Dataset excerpts:
= Beginning of Section =
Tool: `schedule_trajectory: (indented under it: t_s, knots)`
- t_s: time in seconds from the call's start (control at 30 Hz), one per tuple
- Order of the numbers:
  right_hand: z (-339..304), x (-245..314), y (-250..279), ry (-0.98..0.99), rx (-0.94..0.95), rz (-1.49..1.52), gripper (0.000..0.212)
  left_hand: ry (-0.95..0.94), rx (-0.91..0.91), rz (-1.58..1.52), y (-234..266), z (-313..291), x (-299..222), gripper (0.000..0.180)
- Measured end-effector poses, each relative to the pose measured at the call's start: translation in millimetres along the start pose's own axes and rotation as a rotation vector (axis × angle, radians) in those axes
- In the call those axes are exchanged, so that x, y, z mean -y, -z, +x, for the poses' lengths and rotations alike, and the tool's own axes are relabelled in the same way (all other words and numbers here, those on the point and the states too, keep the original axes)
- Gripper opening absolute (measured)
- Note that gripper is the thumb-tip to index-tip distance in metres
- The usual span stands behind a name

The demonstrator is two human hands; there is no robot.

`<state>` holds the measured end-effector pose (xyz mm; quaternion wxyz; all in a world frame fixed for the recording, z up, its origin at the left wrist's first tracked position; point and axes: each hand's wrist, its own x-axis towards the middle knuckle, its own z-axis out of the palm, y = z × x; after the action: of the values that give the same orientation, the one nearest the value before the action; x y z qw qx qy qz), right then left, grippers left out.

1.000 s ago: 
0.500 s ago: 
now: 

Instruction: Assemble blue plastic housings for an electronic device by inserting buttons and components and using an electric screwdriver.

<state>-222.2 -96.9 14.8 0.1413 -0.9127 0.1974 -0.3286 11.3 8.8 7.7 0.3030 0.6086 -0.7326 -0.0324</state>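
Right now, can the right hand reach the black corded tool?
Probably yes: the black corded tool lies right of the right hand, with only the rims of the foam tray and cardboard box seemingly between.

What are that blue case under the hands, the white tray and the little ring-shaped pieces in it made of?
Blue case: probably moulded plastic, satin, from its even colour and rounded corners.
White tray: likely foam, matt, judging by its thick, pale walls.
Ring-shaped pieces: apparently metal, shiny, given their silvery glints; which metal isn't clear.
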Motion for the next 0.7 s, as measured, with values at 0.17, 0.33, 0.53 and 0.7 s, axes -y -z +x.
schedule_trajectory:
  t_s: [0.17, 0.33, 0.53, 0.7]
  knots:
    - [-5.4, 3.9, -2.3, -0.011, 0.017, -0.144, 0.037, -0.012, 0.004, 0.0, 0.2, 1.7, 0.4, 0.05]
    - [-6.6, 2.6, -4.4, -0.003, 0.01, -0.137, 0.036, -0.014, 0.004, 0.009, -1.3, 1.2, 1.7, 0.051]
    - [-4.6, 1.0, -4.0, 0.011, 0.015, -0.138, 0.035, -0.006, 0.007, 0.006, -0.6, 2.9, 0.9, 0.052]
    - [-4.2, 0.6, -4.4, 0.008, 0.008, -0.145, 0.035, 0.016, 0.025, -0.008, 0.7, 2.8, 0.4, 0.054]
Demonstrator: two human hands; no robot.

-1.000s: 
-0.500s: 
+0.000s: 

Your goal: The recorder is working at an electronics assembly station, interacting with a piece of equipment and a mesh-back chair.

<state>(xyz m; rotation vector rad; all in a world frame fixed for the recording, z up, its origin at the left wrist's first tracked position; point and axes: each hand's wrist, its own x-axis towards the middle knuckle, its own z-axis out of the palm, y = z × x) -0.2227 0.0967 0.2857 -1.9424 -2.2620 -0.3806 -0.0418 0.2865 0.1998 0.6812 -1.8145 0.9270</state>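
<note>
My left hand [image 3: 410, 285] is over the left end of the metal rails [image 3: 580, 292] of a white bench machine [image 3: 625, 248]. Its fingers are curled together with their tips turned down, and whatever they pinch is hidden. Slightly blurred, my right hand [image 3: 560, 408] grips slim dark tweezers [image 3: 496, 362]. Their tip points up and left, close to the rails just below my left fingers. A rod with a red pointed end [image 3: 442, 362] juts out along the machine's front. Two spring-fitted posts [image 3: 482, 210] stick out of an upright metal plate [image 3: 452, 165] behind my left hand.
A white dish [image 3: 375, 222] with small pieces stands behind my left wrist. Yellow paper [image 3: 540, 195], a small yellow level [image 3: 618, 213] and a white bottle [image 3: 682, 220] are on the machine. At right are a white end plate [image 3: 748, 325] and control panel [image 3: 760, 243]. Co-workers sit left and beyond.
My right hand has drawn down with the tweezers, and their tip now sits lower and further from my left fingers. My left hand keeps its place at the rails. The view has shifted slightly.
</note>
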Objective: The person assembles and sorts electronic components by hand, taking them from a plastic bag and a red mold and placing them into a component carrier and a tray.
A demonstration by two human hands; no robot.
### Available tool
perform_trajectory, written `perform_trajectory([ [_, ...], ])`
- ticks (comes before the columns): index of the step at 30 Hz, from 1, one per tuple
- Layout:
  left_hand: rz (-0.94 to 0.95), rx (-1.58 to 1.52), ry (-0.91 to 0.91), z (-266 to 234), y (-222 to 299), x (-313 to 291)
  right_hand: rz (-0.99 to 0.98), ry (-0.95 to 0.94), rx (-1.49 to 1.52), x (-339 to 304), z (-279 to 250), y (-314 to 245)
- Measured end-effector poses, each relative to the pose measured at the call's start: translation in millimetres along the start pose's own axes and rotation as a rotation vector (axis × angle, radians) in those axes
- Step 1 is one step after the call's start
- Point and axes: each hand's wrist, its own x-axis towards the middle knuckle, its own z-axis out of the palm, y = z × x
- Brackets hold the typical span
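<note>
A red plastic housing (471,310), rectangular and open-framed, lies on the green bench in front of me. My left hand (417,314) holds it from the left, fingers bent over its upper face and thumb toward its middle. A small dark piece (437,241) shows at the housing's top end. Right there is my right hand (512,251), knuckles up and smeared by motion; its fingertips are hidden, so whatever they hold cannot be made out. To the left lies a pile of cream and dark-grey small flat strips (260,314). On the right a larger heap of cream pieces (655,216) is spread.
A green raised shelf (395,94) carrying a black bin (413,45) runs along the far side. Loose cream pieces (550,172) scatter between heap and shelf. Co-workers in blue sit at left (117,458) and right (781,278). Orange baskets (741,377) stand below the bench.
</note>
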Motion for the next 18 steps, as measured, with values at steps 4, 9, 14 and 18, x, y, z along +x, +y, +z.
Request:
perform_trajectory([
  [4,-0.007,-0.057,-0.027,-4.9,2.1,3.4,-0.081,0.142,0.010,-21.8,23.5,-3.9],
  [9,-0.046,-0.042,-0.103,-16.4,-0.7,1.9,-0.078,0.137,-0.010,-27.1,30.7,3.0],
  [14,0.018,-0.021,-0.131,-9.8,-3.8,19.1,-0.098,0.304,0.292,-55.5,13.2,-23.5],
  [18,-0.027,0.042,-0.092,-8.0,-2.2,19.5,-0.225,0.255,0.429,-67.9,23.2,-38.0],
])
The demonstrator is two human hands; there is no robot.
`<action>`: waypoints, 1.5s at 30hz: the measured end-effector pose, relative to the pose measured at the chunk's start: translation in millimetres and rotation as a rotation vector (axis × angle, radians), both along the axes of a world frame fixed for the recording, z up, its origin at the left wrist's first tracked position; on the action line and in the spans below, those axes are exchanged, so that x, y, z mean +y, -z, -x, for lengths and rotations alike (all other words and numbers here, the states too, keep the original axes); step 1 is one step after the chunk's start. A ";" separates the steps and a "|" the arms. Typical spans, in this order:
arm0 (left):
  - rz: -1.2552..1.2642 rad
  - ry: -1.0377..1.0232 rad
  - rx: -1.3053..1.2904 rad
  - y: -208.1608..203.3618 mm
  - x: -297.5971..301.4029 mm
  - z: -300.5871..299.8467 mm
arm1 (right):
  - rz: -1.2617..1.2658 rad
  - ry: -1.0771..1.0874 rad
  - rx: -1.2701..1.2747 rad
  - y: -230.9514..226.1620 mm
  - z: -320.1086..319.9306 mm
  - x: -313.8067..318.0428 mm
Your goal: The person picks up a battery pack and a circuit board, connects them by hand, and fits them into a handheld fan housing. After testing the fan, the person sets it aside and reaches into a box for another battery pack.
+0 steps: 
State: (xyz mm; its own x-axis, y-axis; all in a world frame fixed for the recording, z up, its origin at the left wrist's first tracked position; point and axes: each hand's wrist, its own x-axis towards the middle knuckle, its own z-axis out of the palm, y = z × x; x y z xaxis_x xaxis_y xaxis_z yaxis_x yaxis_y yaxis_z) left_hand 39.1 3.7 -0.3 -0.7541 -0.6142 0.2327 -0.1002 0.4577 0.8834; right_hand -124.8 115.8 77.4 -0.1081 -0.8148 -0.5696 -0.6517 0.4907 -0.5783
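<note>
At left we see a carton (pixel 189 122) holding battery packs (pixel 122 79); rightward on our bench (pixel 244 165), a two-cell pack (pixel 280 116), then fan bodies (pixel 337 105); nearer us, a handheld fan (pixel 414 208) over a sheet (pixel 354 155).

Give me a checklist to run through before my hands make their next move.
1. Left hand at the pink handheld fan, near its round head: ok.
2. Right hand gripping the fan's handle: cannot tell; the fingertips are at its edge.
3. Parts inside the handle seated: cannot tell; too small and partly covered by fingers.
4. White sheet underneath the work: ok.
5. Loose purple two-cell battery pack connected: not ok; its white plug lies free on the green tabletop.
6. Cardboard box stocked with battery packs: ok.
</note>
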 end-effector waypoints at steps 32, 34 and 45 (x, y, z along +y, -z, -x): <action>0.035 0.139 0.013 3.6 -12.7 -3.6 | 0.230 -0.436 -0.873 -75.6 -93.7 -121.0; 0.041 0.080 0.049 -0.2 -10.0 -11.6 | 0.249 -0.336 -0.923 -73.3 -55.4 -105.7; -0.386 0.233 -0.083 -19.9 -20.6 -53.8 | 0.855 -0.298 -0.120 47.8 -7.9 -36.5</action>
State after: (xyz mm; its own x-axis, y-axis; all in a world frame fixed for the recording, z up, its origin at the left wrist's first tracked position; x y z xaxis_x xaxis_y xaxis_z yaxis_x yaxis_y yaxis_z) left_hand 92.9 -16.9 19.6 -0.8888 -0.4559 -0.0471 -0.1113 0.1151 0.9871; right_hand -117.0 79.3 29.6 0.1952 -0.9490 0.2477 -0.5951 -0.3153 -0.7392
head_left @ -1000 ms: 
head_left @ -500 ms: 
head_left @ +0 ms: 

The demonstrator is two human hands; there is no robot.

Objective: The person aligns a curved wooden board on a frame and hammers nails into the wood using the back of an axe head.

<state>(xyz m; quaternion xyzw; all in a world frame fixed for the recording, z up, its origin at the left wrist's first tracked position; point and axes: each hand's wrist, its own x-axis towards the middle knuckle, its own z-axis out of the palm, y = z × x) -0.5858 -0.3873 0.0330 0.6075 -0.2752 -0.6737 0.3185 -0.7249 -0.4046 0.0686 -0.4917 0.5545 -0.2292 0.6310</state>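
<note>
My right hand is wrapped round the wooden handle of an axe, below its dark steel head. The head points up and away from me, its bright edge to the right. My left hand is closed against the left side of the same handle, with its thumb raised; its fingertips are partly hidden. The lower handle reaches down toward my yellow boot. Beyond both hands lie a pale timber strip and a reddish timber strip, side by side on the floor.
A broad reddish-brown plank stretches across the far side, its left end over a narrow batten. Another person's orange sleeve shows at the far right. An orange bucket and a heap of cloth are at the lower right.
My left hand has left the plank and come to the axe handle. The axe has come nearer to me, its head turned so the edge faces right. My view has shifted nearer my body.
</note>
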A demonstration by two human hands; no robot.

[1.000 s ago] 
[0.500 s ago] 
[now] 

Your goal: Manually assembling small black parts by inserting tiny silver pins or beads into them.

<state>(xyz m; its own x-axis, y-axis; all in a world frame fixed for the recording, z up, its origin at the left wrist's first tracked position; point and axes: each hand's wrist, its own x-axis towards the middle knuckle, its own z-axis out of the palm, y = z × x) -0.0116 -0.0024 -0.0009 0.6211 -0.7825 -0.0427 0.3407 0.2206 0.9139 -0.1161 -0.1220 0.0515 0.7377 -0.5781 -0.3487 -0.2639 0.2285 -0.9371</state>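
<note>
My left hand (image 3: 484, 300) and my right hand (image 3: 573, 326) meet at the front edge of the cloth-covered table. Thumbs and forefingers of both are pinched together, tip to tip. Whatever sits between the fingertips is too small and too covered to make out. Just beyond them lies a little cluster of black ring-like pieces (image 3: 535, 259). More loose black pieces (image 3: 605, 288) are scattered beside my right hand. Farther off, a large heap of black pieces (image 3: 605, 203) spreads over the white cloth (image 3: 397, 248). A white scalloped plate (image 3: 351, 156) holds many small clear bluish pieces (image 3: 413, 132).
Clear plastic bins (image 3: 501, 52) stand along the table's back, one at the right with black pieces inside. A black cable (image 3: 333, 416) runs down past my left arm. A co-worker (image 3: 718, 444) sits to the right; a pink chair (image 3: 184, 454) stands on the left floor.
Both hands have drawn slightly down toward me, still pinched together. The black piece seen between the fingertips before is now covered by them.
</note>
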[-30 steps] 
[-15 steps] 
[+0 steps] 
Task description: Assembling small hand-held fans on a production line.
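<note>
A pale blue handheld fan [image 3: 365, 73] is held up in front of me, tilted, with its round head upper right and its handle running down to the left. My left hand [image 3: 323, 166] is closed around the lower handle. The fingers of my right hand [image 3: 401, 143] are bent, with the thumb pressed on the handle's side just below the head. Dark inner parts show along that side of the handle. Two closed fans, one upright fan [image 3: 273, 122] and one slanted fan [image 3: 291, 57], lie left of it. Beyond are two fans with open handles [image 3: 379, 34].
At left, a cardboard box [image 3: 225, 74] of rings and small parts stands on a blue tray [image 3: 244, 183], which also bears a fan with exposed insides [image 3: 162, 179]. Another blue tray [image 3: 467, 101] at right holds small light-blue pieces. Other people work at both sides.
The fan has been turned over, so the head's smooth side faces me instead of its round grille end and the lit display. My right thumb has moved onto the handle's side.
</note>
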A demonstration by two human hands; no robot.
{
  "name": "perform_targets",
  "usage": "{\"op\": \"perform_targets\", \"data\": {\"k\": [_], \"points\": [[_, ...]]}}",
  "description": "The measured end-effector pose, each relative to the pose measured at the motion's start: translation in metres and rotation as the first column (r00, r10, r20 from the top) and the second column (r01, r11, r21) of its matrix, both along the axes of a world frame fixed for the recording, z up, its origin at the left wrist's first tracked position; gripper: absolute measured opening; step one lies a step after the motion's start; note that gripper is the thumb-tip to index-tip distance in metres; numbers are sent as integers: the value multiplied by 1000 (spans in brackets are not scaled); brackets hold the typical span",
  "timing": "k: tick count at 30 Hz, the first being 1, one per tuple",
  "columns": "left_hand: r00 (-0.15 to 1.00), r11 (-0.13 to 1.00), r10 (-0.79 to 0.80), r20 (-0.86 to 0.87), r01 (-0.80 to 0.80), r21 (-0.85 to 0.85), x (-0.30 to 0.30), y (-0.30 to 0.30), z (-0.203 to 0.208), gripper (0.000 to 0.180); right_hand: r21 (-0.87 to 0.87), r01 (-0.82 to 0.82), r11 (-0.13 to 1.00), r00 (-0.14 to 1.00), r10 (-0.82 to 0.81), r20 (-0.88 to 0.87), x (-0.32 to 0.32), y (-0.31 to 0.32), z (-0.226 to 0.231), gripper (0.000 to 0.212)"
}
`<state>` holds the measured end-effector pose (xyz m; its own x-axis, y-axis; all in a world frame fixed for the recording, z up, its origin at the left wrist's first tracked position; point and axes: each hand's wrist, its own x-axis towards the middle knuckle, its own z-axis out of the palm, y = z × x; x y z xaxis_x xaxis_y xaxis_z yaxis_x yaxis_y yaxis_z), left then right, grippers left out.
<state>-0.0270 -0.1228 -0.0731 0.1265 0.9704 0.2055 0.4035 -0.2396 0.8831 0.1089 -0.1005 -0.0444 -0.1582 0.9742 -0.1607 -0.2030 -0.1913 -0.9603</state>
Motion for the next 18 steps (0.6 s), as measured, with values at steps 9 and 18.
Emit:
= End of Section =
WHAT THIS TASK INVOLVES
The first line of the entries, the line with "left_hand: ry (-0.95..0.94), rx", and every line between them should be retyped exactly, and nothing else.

EXERCISE RESULT
Tool: `schedule_trajectory: (indented under it: t_s, knots)`
- t_s: time in seconds from the call's start (control at 30 Hz), one per tuple
- Order of the numbers:
  right_hand: z (-339..304), x (-245..314), y (-250..279), ry (-0.98..0.99), rx (-0.94..0.95), rz (-1.49..1.52), gripper (0.000..0.212)
  left_hand: ry (-0.95..0.94), rx (-0.91..0.91), rz (-1.58..1.52), y (-234..266), z (-313..291), x (-299..222), gripper (0.000..0.180)

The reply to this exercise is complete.